The compensation of each "disinterested" member of the Management Committee is
included in those expenses and expense risks assumed by MBL Life as described in
Note E. Such fees are paid at the rate of $400 per meeting attended plus an
annual retainer of $1,200. No remuneration has been paid to any other member or
officer. Aggregate fees paid during the period ended June 30, 1998 to the
Account's "disinterested" members amounted to $3,000.
4
<PAGE>
NOTE C -- REHABILITATION
On April 29, 1994, the Third Amended Plan of Rehabilitation (the "Plan") of
Mutual Benefit Life Insurance Company in Rehabilitation ("Mutual Benefit Life")
was implemented. The Plan, as confirmed by the Superior Court of New Jersey (the
"Court"), reaffirmed the status of the Account as a separate account. Pursuant
to the terms of the Plan, substantially all of the assets and liabilities of
Mutual Benefit Life were transferred to MBL Life. In addition, the assets and
liabilities of the Account were transferred to a new separate account of MBL
Life. Also, as of April 29, 1994, the ownership of the stock of MBL Life was
transferred to a Trust, of which the New Jersey Commissioner of Banking and
Insurance is the sole Trustee.
The Plan permits redemptions of amounts from the Account to continue, as
requested, and transfers to MBL Variable Contract Account -- 2 for the purchase
of variable annuities. Annuity payments which commenced prior to July 16, 1991
and any death benefits payable, both before and after July 16, 1991, are
unaffected and will continue to be paid under the terms of the Plan. While
deposits may be made to the Account by participants under existing contracts,
applications for new contracts are not being accepted. The terms of the Plan
currently prohibit or limit redemptions from the Companion Contract and
transfers between the Account and the Companion Contract.

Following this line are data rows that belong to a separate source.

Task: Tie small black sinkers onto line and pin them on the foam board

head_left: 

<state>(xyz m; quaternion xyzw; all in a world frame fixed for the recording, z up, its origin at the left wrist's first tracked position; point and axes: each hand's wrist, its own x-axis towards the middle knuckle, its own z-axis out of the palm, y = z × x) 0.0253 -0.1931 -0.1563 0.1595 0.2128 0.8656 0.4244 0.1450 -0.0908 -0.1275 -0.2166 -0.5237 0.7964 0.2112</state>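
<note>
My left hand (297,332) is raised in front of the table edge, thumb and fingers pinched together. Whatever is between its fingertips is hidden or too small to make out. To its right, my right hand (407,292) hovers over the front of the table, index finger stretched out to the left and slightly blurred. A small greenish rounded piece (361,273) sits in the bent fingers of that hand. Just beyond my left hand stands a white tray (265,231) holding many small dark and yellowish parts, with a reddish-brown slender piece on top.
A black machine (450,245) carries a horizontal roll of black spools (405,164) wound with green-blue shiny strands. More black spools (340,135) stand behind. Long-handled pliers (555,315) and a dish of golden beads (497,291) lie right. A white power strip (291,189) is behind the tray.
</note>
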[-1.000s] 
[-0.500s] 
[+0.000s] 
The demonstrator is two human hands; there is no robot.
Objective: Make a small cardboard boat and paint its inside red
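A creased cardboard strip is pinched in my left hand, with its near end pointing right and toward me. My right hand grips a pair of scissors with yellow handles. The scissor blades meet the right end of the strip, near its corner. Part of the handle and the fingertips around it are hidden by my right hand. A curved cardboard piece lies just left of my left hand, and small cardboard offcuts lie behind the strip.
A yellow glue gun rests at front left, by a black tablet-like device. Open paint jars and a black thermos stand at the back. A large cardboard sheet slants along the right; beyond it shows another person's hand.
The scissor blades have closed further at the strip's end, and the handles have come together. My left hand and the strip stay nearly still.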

Approximately 52% of the Accounts outstanding units are owned by four separate
Contract Holders.
NOTE D -- SALE OF MBL LIFE ASSETS
On July 15, 1998, MBL Life entered into an agreement with Anchor National Life
Insurance Company ("Anchor National"), a subsidiary of SunAmerica, Inc.,
pursuant to which Anchor National will purchase the individual life and
individual and group annuity businesses of MBL Life (the "Acquisition"). In
accordance with the Plan of Rehabilitation of Mutual Benefit Life, the
Acquisition is subject to certain judicial and regulatory approvals. Assuming
that the necessary approvals are obtained, it is currently anticipated that the
Acquisition will occur no later than December 31, 1998 (the "Closing"). The
Acquisition will effect a resolution to the proceedings associated with the
Plan.
As part of the resolution of the proceedings associated with the Plan, MBL Life
has indicated that it intends to seek a court order to terminate the Account.
Pursuant to the proposed court order, group annuity contract holders and
participants will be provided with adequate notice and disclosure regarding the
termination of the Account. MBL Life has indicated to the Account that it will
maintain the waiver of expenses described in Note E through the period ending
six months after the Closing.
Under the terms of the Acquisition, MBL Life's interest in FPIC will not be
included in the assets that are transferred to Anchor National. At the present
time, it is anticipated that FPIC will begin the process of terminating all
business operations at some point in time after the Closing.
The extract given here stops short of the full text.